Objective: Corticosteroids can destroy the cartilage. To investigate the effect of dexamethasone (Dexa) on the apoptosis and expression of Fas/FasL of human articular chondrocytes (HACs) in vitro so as to explore the mechanism of pro-apoptotic role of Dexa on HACs.
Methods: Following full agreement of patients, the cartilage specimens were collected from the patients with osteoarthritis undergoing knee replacement. The second passage HACs were incubated in cell culture media containing 0.125, 1.25, 12.5, 25, and 50 microg/mL Dexa for 48 hours respectively to determine the optimal concentration of Dexa by MTT. The apoptosis was assessed by TMRE/Hoechst/Annexin V-FITC/7-AAD quadruple staining after culture for 0, 24, and 48 hours. The mRNA expressions of Fas and FasL were determined by real-time quantitative PCR after culture for 48 hours. The protein expressions of Fas and FasL were determined by immunohistochemistry staining analysis after culture for 24 hours and 48 hours.

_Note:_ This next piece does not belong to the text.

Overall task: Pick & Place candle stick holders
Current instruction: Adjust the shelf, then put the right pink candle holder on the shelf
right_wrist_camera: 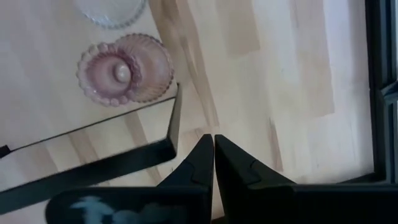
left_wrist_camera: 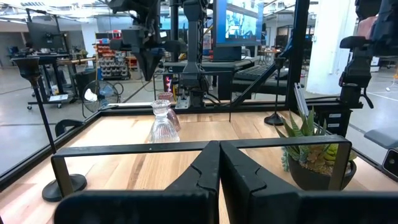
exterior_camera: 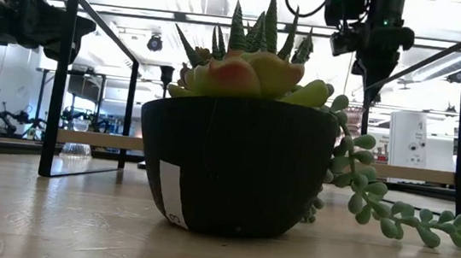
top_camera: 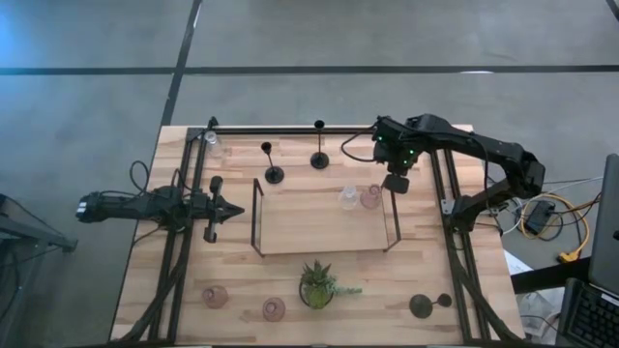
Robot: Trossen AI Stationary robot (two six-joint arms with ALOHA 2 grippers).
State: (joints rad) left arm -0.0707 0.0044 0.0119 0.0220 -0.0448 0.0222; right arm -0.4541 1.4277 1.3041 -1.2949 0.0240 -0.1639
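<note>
right gripper [top_camera: 397, 184] hovering upper right of centre in the high view, fingers clenched, empty; pink holder [top_camera: 370, 196] just lower-left, inside tray [top_camera: 258, 217], stem axis upright. left gripper [top_camera: 232, 208] clenched, farther.

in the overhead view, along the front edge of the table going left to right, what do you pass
pink glass holder → second pink glass holder → potted plant → black holder lying on its side
</note>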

Results: The cell inhibitory rate of 25 microg/mL Dexa was significantly higher than that of 50 microg/mL Dexa (P < 0.05), and there were significant differences when compared with that at other concentrations of Dexa (P < 0.05), so 25 microg/mL Dexa was appropriately selected as an optimal concentration of Dexa. The apoptotic rates of HACs were 5.8% +/- 0.3%, 27.0% +/- 2.6%, and 36.0% +/- 3.1% at 0, 24, and 48 hours, respectively, in a time dependent manner (P < 0.05). The expressions of Fas mRNA were (8.93 +/- 1.12) x 10(-3) in the experimental group and (3.31 +/- 0.37) x 10(-3) in the control group, showing significant difference (P < 0.05). The expressions of FasL mRNA were (5.92 +/- 0.66) x 10(-3) in the experimental group and (2.31 +/- 0.35) x 10(-3) in the control group, showing significant difference (P < 0.05). The expressions of Fas and FasL proteins showed an increasing tendency with time in the experimental group and the expressions were significantly higher than those in the control group after culture for 24 hours and 48 hours (P < 0.05).
Conclusion: Dexa can induce the apoptosis and significantly upregulate the apoptotic gene expression of Fas/FasL, which can provide the experimental evidence to further investigate the role of Fas/FasL signaling pathway in Dexa-induced HACs apoptosis.